EXERCISE:
Using the entries that follow, state how many lines contain the word "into". The response is that number and nothing more.

____________________

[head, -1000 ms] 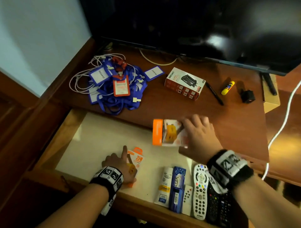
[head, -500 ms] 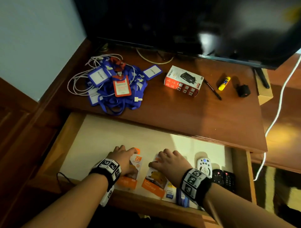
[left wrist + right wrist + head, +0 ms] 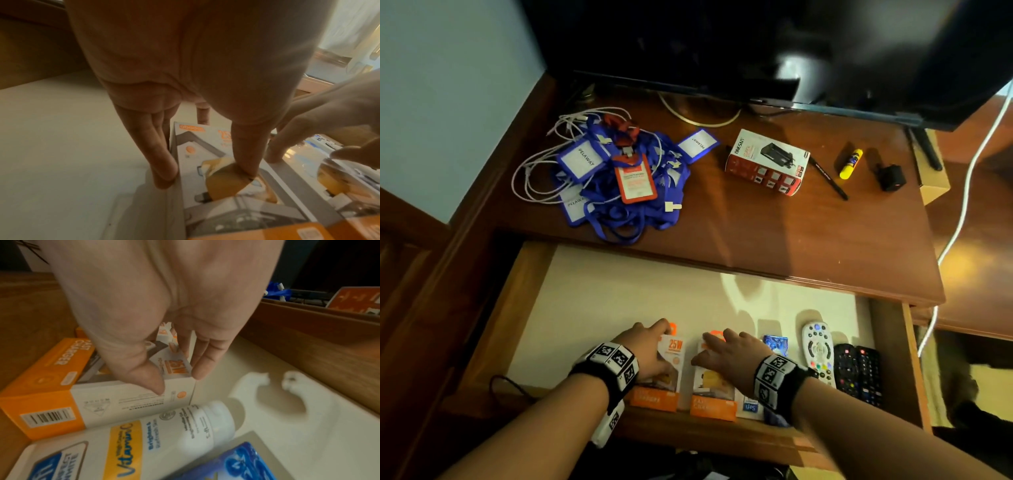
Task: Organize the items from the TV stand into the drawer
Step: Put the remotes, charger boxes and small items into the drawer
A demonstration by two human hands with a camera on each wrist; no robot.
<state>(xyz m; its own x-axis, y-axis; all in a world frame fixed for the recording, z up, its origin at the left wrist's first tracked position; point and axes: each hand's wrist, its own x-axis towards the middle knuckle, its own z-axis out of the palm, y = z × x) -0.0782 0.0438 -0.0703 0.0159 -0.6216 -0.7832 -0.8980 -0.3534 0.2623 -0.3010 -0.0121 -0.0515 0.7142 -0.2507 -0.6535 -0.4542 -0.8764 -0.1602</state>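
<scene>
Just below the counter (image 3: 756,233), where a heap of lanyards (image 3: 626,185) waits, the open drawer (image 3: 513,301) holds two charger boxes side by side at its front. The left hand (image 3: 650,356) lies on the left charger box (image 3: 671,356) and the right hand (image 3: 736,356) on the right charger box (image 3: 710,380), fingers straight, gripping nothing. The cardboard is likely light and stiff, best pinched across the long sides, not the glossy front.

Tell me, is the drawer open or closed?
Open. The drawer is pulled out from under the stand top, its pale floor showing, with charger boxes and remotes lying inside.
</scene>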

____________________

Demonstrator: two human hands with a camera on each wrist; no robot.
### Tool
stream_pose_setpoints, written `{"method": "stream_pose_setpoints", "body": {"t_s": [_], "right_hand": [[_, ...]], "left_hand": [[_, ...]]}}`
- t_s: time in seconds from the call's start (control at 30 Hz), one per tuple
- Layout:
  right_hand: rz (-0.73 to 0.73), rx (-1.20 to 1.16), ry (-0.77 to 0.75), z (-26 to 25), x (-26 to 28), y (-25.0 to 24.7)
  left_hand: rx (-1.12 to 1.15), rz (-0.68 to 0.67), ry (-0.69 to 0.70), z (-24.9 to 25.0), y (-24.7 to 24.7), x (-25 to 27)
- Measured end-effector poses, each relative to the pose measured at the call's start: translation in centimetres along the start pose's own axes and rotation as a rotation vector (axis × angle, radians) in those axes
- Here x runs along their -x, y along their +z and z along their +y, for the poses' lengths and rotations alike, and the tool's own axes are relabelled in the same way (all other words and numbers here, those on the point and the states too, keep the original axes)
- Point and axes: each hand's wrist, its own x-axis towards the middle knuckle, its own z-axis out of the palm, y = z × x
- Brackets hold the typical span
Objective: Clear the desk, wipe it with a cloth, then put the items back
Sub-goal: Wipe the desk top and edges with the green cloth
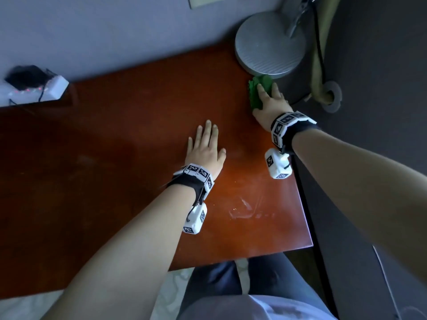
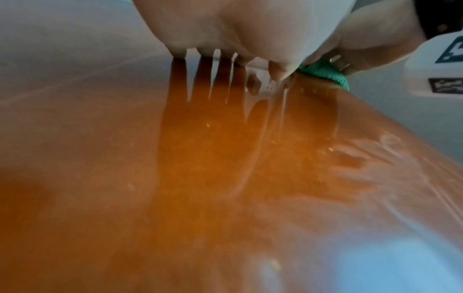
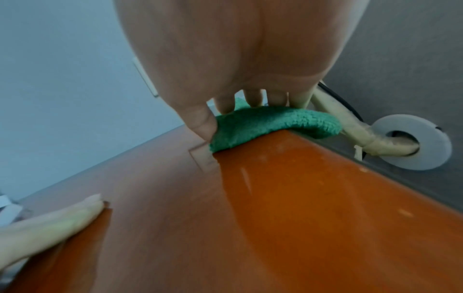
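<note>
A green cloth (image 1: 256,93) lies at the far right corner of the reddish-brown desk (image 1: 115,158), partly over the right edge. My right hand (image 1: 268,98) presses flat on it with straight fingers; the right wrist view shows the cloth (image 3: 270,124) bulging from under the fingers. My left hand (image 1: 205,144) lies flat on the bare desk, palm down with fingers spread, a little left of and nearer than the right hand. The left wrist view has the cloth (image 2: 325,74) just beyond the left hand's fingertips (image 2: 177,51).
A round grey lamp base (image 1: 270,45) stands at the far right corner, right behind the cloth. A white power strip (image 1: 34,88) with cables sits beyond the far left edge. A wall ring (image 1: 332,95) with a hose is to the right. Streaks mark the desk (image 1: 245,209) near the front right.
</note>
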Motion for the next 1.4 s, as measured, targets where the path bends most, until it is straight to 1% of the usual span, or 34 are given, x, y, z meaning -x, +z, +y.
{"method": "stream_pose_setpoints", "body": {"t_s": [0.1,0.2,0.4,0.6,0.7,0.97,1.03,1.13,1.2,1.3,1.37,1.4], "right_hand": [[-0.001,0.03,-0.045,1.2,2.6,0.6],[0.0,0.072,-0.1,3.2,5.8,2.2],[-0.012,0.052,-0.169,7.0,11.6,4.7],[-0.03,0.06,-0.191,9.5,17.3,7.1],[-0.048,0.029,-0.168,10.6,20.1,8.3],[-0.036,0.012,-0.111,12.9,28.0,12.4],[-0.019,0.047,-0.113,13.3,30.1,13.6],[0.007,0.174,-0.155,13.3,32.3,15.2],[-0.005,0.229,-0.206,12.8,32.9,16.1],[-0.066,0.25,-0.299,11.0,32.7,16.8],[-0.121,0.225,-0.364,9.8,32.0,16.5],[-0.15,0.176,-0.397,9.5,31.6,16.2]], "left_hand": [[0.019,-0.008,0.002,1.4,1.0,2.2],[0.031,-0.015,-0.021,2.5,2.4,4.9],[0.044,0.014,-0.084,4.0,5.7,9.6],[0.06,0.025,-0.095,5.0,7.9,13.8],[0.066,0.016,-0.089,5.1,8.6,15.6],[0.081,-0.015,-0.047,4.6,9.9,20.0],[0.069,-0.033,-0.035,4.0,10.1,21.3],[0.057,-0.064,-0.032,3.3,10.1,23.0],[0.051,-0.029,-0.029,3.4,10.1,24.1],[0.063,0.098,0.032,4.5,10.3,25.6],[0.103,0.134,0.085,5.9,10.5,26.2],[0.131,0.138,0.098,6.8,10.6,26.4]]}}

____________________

RESULT OF THE TASK:
2